TASK DIRECTIONS:
One number is the whole answer: how many lines of the records include "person".

··· GIVEN RECORDS

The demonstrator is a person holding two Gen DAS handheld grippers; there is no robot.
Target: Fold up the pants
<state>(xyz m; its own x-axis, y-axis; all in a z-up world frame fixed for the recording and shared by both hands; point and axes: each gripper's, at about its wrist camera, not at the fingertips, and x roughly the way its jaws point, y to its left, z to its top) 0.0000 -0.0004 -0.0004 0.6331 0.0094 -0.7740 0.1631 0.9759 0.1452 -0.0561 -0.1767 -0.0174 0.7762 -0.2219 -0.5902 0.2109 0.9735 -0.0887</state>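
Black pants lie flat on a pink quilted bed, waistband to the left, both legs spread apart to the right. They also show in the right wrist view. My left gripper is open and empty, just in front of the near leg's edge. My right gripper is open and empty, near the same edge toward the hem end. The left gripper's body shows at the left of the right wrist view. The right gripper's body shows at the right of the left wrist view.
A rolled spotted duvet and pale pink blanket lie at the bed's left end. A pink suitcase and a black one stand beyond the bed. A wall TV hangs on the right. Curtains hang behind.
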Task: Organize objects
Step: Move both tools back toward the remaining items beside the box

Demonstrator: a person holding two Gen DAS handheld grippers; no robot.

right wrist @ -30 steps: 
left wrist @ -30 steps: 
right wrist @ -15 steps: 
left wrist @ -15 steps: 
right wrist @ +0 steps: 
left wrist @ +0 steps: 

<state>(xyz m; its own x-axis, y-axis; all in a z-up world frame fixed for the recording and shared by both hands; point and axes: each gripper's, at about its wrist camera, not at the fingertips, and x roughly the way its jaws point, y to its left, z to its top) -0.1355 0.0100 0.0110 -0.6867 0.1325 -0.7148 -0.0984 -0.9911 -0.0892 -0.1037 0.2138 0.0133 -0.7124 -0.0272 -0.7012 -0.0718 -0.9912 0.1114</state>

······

FINAL ANSWER:
2